My best friend, Mike Hawkins, carries blankets around to give to the homeless he runs into…runs into on purpose.  He doesn’t just avert his eyes in hopes the panhandler won’t see him.  Hoping to be invisible to those less fortunate.

My brother, Steve Miller, saw a need and works to support a soup kitchen.  A soup kitchen that has expanded into its own building, feeding and clothing hundreds a week…making life just a bit more livable for those in need.

Church friends Leland and Emily Browder model what it means to be a follower of Christ and have passed on their beliefs of service to their God and humanity to their children and grandchildren.  Mission trips to foreign countries or foreign communities in their own country.  I give thanks to them and others.

In a climate breeding boorish behavior, an atmosphere extolling disrespect for those who you disagree with, when your humility is portrayed as a weakness rather than a strength, men, and women like Mike, Steve, Emily, and Leland go about their daily business of doing good while thumbing their noses at those who believe showing humanity or empathy for others are weaknesses…or that somehow “these others” deserve exactly what they are getting and deserve nothing from them.  Putting action to their words.
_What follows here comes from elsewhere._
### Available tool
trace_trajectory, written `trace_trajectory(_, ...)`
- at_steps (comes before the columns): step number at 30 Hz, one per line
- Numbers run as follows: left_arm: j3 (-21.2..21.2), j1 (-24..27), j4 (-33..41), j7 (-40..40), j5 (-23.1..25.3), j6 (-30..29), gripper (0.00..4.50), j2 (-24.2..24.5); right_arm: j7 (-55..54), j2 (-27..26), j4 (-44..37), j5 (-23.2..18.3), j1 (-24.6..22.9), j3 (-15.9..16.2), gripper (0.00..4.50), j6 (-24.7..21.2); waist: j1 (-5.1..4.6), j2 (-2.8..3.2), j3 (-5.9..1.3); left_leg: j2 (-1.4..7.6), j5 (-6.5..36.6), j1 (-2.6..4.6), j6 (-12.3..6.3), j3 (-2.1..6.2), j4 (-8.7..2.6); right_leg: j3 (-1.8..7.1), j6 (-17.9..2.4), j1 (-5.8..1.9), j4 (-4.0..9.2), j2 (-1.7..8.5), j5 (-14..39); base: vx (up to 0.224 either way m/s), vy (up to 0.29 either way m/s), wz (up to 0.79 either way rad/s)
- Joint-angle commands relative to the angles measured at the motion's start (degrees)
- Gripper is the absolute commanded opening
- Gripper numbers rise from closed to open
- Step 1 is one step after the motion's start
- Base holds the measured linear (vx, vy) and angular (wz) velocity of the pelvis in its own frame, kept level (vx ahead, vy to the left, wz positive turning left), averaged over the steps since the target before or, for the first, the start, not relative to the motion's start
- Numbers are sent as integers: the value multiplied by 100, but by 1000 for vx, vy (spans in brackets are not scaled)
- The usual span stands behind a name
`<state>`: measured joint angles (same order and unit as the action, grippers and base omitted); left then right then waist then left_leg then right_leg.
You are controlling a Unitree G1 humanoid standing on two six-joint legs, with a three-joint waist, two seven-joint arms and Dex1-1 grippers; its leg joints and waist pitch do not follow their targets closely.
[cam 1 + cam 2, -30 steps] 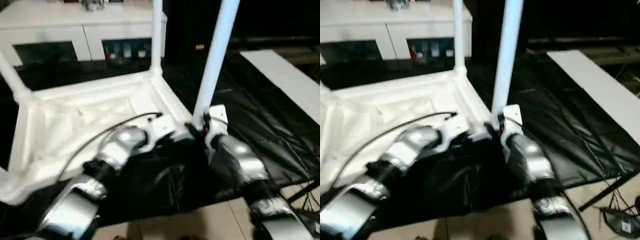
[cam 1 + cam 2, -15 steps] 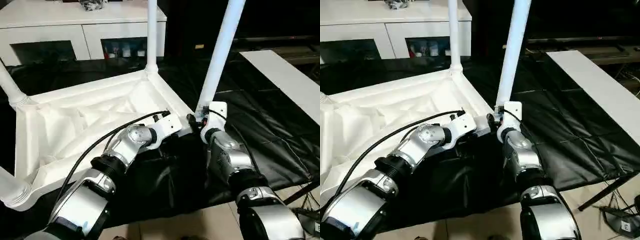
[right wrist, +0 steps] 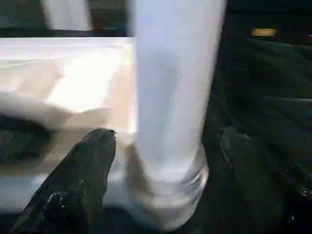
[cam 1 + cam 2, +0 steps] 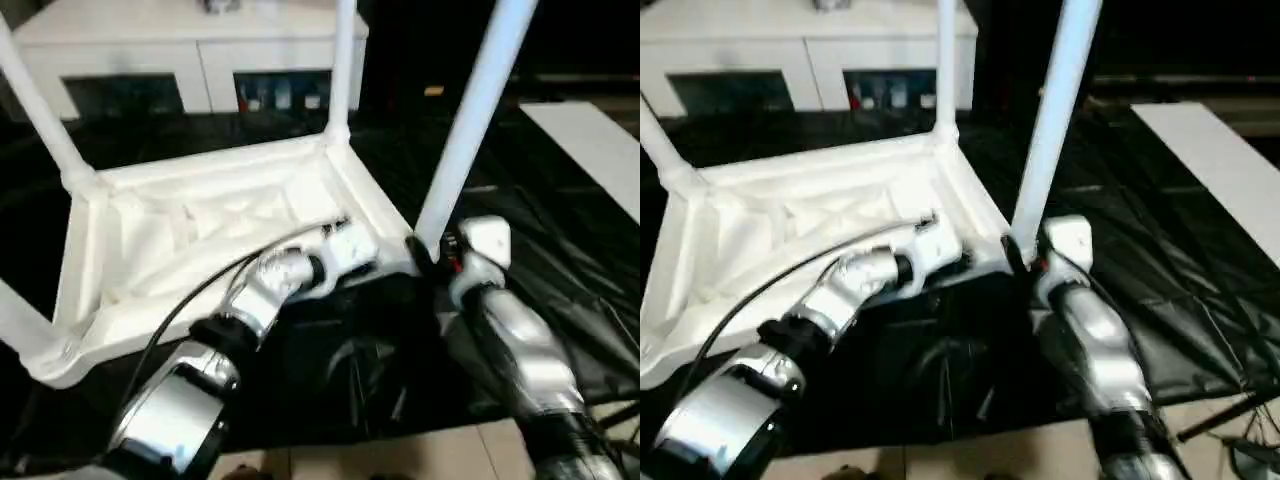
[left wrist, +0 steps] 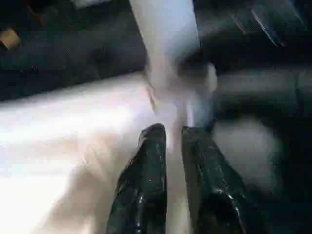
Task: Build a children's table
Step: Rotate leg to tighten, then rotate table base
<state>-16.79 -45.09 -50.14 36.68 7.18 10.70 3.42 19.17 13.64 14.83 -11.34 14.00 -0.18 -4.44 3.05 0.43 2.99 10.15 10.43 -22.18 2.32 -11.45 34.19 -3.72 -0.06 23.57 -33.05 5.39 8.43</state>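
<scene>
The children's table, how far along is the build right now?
Looks nearly done: the table top lies upside down on the black sheet with legs standing at all four corners, including the far leg. In hand: the right gripper has its fingers spread either side of the near-right leg at its socket, and the left gripper is at the rim beside it. Left: confirm that leg's seating, then flip the table upright.
</scene>
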Motion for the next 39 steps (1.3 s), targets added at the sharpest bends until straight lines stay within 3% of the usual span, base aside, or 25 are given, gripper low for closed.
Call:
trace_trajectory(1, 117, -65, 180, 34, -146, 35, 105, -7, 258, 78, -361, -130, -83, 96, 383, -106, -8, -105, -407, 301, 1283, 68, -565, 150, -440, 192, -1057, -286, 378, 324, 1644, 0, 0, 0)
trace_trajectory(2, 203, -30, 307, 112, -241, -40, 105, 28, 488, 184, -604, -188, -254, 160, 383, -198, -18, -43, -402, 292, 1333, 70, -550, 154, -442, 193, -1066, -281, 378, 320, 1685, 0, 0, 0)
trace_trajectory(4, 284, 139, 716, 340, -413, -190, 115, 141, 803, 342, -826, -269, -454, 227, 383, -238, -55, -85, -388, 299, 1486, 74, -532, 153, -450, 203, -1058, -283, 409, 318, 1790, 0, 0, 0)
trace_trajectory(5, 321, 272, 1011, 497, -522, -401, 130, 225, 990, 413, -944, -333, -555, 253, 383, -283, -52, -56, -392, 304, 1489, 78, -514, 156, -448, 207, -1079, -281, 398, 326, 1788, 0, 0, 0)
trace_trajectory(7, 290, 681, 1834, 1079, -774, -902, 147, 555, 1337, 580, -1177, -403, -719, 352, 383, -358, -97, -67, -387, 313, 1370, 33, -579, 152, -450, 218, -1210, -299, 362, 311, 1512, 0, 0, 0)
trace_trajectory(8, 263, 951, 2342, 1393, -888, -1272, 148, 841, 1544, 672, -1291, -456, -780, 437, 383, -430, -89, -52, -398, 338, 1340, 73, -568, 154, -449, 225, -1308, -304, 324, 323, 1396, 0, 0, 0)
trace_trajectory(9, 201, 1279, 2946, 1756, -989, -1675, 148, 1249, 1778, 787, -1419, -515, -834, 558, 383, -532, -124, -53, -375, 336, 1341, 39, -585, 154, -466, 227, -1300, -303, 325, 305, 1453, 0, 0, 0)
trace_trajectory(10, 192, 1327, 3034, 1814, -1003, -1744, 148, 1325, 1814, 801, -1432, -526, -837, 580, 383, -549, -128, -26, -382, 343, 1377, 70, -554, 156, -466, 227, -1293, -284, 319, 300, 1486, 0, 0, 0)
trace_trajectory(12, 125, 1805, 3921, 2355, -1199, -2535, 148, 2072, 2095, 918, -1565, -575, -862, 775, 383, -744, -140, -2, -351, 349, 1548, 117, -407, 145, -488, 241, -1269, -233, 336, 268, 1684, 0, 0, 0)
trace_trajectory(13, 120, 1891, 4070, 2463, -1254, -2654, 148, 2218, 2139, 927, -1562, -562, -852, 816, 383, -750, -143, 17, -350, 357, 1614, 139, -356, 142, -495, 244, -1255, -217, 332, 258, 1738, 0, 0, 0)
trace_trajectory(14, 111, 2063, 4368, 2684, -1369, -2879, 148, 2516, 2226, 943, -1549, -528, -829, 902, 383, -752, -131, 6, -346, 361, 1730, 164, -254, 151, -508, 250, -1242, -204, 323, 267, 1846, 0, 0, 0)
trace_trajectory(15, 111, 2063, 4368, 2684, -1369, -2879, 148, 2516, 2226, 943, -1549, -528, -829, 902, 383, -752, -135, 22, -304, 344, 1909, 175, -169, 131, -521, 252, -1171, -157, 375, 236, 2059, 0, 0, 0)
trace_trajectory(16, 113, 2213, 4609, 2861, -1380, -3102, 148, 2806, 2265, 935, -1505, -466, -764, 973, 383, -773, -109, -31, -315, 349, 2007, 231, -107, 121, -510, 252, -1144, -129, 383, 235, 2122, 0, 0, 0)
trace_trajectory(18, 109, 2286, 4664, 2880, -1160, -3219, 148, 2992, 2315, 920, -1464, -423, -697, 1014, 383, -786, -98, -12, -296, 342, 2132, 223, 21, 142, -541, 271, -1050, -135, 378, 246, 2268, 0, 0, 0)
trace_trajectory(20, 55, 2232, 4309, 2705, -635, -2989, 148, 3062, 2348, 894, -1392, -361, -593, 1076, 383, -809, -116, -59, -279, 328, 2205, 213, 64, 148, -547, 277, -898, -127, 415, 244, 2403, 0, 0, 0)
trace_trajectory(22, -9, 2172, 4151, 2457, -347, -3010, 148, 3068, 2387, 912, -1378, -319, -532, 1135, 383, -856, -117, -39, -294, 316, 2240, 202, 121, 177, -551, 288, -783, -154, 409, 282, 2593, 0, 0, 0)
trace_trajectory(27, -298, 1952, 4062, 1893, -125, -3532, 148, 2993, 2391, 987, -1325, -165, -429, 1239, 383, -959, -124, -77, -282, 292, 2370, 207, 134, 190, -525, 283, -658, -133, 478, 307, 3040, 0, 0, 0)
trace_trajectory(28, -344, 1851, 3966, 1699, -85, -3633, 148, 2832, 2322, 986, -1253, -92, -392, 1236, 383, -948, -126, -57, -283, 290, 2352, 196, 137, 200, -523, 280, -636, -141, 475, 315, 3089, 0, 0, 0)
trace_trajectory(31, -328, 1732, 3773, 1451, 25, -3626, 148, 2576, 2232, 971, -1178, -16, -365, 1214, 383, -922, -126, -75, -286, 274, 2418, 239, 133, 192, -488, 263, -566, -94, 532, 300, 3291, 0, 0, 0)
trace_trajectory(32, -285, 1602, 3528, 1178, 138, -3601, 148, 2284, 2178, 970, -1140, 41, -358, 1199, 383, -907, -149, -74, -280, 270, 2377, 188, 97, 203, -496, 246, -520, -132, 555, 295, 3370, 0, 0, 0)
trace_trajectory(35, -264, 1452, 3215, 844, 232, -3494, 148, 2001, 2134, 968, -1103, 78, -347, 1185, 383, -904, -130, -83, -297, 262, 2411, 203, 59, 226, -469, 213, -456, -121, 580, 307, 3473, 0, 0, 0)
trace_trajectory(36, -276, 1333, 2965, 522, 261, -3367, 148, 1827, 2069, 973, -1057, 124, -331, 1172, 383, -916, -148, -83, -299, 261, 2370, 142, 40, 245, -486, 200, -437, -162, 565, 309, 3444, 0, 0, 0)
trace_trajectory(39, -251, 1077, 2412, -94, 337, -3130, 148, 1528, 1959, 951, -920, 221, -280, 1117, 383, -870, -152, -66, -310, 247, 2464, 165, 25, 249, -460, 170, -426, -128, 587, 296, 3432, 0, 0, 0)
Watching their efforts has made me aware of my shortcomings as a caring and gracious human being.  It is time to get off the sidelines and quit watching.  We all need to quit spectating, get into the game and leave our political beliefs in the stands.

At a “meet for coffee on Friday” with Hawk, we met a guy.  Another older fart, just a smarter old fart.  “Forget about national and state-level stuff.  If you want to do something positive if you want to help if you really want to effect change, do it at the local level where it has the most effect.”

As I said last year about this time, I’m not going to attempt to start a movement, run for office or pontificate ad nauseum.    I’m just going to try and make a difference, one person at a time…for real this time.